Addressing level of expertise


The question/answer model for classifying coins is reasonable for applications where the expertese of the person who trained the system and the user of the system are equal. For instance in the bird dataset presented by [1] the questions and answers were mostly understood by the users, and thus the “human” element can be used to increase classification accuracy. However, the paper notes that the deterministic  experiments yielded a higher accuracy than when tested with actual humans. Was this due to lack of complete understanding of the questions and answers? The paper addressed this issue by allowing users to judge their confidence of their answers. While a reasonable method, there is little work done in the field of confidence accuracy from the psychological standpoint. Is it fair to be confident about confidence?

Back to the coins, there are a few intuitions which seem important to be noted.First, coins are ultimately annotated  by students who copy from primary sources written by experts.  Second, ideally the expert uses a more precise vocabulary than the student (where “precise” is a metric not yet defined). Third, ideally the entropy present in the answers given by experts is far higher than that of students. That is, students answer questions in more general terms than experts such that an expert’s answer is far more helpful in classifying a coin than a student’s answer. The problem arises due to the fact that coins are annotated by experts and no graceful method for generalizing the questions/answers exists implicitly in the dataset. All questions trivially present in the database such as “Name the figure on the reverse of the coin from this list” has no clear general form. That is, not without knowing about linguistics because the general form of the question could be “Is the figure on the reverse of the coin a male or female or other?”

One way of generalizing questions/answers is to use WordNet. This is not a trivial issue, but has been researched at length. Instead of asking the question “Figure on the obverse of coin” and offer over 100 answers to choose from, more abstract questions could potentially be used by abstracting the answers, and then further refining the answer as needed. Bellow is a tree of the abstraction of answers where the green circles represent actual answers encoded in the dataset and the black circles represent abstract answers.

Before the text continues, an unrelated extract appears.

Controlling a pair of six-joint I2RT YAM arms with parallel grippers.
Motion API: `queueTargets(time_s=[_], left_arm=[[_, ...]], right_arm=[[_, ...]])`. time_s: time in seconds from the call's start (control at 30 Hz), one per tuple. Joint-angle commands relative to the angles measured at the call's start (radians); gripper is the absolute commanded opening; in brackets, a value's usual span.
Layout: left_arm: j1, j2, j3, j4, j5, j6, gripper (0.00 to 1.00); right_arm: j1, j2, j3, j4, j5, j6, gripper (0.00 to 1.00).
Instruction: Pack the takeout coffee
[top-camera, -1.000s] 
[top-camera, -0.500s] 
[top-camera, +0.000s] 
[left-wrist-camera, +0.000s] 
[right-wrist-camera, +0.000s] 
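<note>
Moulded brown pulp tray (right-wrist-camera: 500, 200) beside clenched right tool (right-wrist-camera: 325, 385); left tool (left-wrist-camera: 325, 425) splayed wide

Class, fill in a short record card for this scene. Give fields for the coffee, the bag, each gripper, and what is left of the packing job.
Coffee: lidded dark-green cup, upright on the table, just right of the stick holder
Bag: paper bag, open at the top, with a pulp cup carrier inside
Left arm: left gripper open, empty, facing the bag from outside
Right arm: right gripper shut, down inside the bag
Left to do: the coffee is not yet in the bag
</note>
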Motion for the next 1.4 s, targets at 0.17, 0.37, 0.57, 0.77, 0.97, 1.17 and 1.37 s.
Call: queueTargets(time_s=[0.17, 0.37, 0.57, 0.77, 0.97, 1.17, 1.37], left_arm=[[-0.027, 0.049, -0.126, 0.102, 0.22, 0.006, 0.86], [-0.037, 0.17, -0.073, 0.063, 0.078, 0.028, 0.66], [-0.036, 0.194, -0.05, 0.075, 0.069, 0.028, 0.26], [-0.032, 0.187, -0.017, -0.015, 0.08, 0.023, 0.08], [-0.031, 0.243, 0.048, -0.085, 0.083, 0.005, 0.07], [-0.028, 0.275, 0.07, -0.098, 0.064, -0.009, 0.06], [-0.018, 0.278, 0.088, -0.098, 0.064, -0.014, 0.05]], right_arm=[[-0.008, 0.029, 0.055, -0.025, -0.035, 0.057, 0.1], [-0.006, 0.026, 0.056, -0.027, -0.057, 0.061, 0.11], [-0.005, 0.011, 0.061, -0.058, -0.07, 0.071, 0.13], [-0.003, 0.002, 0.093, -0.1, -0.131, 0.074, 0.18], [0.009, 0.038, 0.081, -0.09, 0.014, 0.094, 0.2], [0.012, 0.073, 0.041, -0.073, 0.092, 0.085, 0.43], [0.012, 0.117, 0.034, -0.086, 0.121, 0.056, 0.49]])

Many terms are not included in this chart, and many of the generalized answers are not intuitive or what questions can be made such that the answers make sense. These are points of further research. What does become apparent is that several answers which are encoded in the dataset can be generalized into much broader terms. Example: instead of having answers “Ares” and “Luna” side by side its more intuitive (a metric that needs further defining) for a student to be first asked about “Greek deities” and “Roman deities”.

This is not a new idea and has been partially been explored in [2] where image classification is improved by the use of WordNet ontologies. What has not been done however, is added the interactive nature of question and answer which is crucial for difficult datasets such as coins.
  1. “Visual Recognition with Humans in the Loop”, Branson, Wah, Schroff, Babenko, Welinder, Perona, Belongie. 2010
  2. “Exploiting ontologies for automatic image annotation”, Srikanth, Varner, Bowden, Moldovan. SIGIR 2005.